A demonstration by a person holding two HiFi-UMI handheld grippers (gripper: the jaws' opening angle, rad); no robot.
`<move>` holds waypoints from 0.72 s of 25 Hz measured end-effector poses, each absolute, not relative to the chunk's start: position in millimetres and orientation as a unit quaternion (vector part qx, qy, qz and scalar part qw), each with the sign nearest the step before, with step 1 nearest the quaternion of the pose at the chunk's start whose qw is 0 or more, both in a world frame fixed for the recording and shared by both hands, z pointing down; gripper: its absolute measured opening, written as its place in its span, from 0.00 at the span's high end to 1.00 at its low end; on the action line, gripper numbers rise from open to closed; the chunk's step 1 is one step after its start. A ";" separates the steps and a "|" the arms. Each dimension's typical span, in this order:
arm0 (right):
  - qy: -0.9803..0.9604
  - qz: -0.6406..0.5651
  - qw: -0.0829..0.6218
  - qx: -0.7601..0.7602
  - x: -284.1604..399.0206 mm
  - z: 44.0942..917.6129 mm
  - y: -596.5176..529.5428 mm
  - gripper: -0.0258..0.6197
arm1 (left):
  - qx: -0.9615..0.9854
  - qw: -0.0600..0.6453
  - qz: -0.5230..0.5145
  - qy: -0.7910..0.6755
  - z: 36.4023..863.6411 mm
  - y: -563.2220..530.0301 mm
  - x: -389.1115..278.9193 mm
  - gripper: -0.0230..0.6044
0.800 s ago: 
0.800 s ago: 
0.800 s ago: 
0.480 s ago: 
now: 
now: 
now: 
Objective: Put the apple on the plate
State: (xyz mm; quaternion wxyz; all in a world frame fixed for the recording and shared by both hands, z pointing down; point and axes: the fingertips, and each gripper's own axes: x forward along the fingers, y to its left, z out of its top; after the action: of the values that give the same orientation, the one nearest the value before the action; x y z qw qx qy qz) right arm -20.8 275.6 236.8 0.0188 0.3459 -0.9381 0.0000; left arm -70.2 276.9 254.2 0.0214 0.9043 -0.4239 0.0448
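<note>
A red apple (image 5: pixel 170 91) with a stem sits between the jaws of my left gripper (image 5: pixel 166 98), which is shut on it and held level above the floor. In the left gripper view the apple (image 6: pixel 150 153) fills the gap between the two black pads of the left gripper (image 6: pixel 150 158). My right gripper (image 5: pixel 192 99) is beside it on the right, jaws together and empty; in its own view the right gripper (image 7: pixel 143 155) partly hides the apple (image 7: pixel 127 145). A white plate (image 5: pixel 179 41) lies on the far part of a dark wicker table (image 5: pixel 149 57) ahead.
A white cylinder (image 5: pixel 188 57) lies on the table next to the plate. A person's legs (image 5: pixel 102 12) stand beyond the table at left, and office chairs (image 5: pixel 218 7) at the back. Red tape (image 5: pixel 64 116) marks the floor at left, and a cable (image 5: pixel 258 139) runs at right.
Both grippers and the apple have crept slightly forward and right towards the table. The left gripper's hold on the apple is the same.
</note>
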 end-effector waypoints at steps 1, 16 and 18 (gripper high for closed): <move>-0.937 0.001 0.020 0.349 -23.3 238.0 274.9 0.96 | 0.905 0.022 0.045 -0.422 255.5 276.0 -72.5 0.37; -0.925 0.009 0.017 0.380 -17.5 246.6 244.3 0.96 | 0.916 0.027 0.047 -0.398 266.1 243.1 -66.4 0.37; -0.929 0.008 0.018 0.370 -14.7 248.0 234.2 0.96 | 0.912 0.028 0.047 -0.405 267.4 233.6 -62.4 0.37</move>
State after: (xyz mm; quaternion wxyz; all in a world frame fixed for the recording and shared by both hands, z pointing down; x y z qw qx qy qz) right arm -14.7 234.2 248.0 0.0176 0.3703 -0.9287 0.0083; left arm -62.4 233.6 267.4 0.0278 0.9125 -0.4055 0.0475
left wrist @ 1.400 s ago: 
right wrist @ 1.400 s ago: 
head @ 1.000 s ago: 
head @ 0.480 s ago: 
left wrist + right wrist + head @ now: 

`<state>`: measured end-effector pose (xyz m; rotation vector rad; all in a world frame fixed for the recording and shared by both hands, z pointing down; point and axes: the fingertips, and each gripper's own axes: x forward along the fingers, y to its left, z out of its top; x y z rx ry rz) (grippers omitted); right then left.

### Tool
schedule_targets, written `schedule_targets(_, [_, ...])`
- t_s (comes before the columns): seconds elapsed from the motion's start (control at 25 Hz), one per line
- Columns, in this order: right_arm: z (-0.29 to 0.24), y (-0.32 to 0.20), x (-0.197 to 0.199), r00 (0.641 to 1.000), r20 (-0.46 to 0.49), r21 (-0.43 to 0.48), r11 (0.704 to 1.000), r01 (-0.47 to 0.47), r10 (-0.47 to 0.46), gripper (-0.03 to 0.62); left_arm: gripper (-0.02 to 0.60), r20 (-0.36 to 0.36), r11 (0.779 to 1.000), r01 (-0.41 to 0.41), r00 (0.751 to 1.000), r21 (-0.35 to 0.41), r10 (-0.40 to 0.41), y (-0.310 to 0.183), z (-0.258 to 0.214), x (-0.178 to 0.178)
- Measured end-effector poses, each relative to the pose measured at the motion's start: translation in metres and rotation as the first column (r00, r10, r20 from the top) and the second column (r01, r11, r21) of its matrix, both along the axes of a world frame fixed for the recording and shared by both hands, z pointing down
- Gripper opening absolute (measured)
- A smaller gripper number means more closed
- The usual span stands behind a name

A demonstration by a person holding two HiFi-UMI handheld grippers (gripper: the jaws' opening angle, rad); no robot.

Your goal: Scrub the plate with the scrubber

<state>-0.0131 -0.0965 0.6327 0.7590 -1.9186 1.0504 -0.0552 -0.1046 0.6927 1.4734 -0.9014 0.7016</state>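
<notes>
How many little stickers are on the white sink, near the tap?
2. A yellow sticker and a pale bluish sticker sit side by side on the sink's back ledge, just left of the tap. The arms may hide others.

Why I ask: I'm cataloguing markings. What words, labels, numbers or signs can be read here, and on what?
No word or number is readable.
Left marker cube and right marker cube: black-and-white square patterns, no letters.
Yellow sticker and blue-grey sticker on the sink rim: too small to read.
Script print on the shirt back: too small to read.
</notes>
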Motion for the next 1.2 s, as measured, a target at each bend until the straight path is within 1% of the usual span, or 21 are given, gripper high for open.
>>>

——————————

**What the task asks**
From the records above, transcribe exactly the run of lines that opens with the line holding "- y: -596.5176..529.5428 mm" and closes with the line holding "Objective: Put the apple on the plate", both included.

**Result of the task**
  - y: -596.5176..529.5428 mm
  - gripper: -0.0258..0.6197
arm1 (left):
  - qx: -0.9615..0.9854
  - qw: -0.0600..0.6453
  - qz: -0.5230..0.5145
  - qy: -0.7910..0.6755
  - z: 36.4023..863.6411 mm
  - y: -563.2220..530.0301 mm
  - x: -389.1115..278.9193 mm
  - gripper: -0.0230..0.6044
0.800 s ago: 
0.800 s ago: 
0.800 s ago: 
0.480 s ago: 
now: 
now: 
now: 
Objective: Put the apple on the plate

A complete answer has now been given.